Fox News and Atheism

Via Crooks and Liars, I just saw a bunch of clips of Fox News' treatment of a new Air America radio show called FreeThought Radio, geared towards atheists (hey, we got a radio show! We got a Congressman! Next stop, the world!). FoxNews was comically biased, with the anchors having a very snarky tone of voice, saying that it's a "stab in the dark" by Air America because they just filed Chapter 11 and are looking for anything to get listeners, deeming it a "War on God," and showing images of Al Franken (who has nothing to do with the show and is no longer on the network since he's running for Senate in Minnesota). However the Fox News religion correspondent Lauren Green was surprisingly balanced, offering unsolicited corrections of the 10 second blurbs Fox had been showing throughout the day.

Also, some atheists are attempting to rebrand themselves as brights - basically someone who doesn't believe in supernatural stuff. Originally I thought this was kind of a dumb name, but Pat convinced me otherwise. And in terms of rebranding I think it's a good idea. The word "atheist" means literally "NOT someone who believes in god". The identity of brights rather than atheists creates a positive identity - a naturalistic, as opposed to supernatural, worldview, someone whose ethics are based on a naturalistic world view.

6 comments:

Pat said...

booya!

what sucks about this is how we have to resort to religious terms to talk about alot of it sometimes... ie, you're my first "convert"...

lucy's on board too!

Adrian said...

cue "Pinky and the Brain" music. By the dawning of the sun, we will take over the world!

Anonymous said...

that's retarded, manifestly.
1) If belief is the basement of action, and indeed, as the kinda foolish Kant remarked correctly, conditioned by the pure a priori functions of logic, which support the fundament of all judgment itself pure and impure, we of necessity must BELIEVE {something] if we have an "opinion" on anything, including God. Therefore "I don't believe in God" becomes "I believe there's no god" rather necessarily [if not logically, than at least according to rules of belief, and indeed practical life and fact], and the classic cliche that one is distinct from the other---again, this is because of some belief that "skepticism" is a real thing and even possible, another plainly stupid idea--is indisputably absurd.
2) bright IS a dumb name, a dumb cause, a cause for dumb people, and Dennett is a moron, just read his dumb and arrogant books. And as I said, there is no need to refashion any purported negative definition into a positive one, for someone who believes there's no God: if you don't believe, you in effect disbelieve the related positive postulate. Must we dismiss the plebian, bluecollar intuition that this is true, for love of some unreasoned stupid sophisticate 'skeptical' idea, which is obviously false?
If you don't think there's a God, rest alone, goddamn it, like everyone else, on a plain, swift and casual refutation of Aquinas' 5 proofs, and get the hell outa my house. And then hear the crisp remark ring in your sultified ear as you walk out: He who experiences Atheism as a novel and terrifying illness is bound to convalesce eventually of his own ignorance, if not sooner of a depraved, but advisable-- for it hastens death, too, I can't dispute--egoism.

--EDH

Adrian said...

Atheism hastens death? Hadn't heard that one before.

Pat said...

1) you've used a lot of big words, but haven't said anything of substance. if you believe yourself clever because we havent understood what you've said, i point you to this webcomic: http://xkcd.com/169/

2) here, you start with the assumption "assume i am correct", the procede to conclude "therefore, i am correct!". as for Aquinas, Dawkins dealt with him to my satisfaction.
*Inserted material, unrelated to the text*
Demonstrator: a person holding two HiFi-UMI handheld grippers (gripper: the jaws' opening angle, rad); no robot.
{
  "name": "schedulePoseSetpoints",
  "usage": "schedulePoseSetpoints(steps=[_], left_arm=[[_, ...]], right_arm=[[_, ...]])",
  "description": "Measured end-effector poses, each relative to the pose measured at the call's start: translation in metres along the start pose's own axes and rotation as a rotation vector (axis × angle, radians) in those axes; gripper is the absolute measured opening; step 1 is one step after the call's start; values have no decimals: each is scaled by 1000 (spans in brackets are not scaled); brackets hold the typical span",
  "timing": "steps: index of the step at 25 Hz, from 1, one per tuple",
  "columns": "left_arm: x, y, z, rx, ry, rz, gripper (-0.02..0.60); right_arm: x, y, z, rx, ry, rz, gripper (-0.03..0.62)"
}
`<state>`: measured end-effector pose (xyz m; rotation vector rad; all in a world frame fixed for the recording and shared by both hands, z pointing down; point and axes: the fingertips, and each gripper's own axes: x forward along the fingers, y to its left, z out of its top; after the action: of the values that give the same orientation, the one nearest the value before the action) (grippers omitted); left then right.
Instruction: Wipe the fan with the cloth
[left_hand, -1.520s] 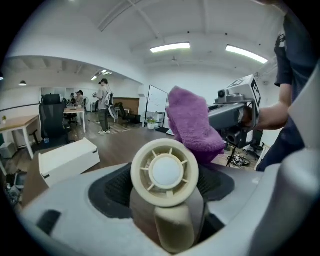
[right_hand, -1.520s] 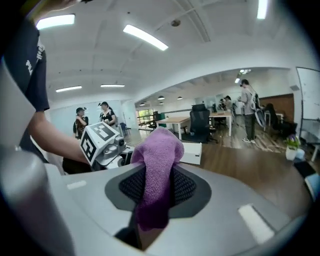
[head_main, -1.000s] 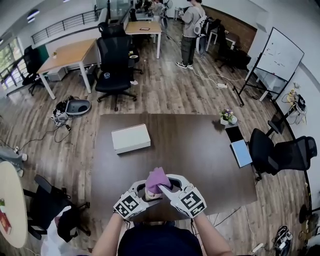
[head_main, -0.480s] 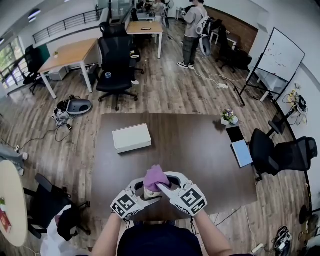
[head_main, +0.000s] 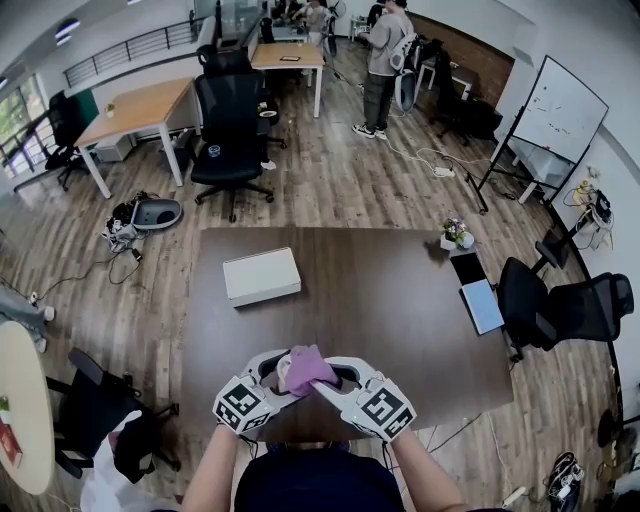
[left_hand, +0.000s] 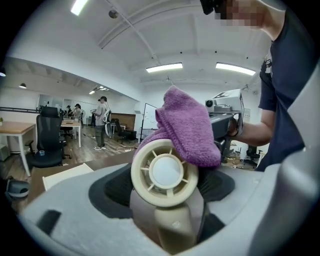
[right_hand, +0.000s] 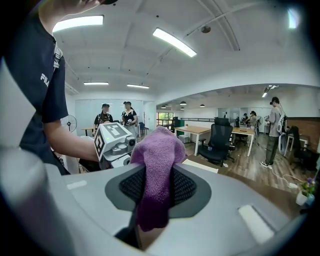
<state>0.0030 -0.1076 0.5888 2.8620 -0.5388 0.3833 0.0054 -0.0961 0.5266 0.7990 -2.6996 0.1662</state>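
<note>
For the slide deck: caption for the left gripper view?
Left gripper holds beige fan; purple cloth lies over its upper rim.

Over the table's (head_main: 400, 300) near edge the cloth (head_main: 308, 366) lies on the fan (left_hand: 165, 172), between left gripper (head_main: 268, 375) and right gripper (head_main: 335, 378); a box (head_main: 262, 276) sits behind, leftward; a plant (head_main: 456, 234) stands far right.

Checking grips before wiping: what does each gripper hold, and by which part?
The left gripper holds the fan by its stem, below the round head; the right gripper pinches the cloth by its lower end.
</note>
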Motion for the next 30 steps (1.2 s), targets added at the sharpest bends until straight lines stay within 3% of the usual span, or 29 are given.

as for your apparent anger, i simply don't understand. people who dont share your worldview are not allowed to congregate? we hasten our own deaths? ...huh?

walker said...

Jeez, as a French major I thought I was pretty good at following people talking in circles, but I have no idea what that comment actually said.

if you dump the extra clauses, the run-on sentence in point one is a little more comprehensible. i read this as saying, "you can't turn an ideology based on disbelief into an ideology of belief just by changing the vocabulary."
my response is that the point, to me, seems to be the change of the vocabulary not the change of the ideology. same reason a religious type would define his doctrine as a "belief in divine creation" rather than a "disbelief that the world came to be through a naturalistic evolutionary process," for example. there is so much negativity associated with the fundamentals of atheism. why shouldn't they define themselves without the use of a negative?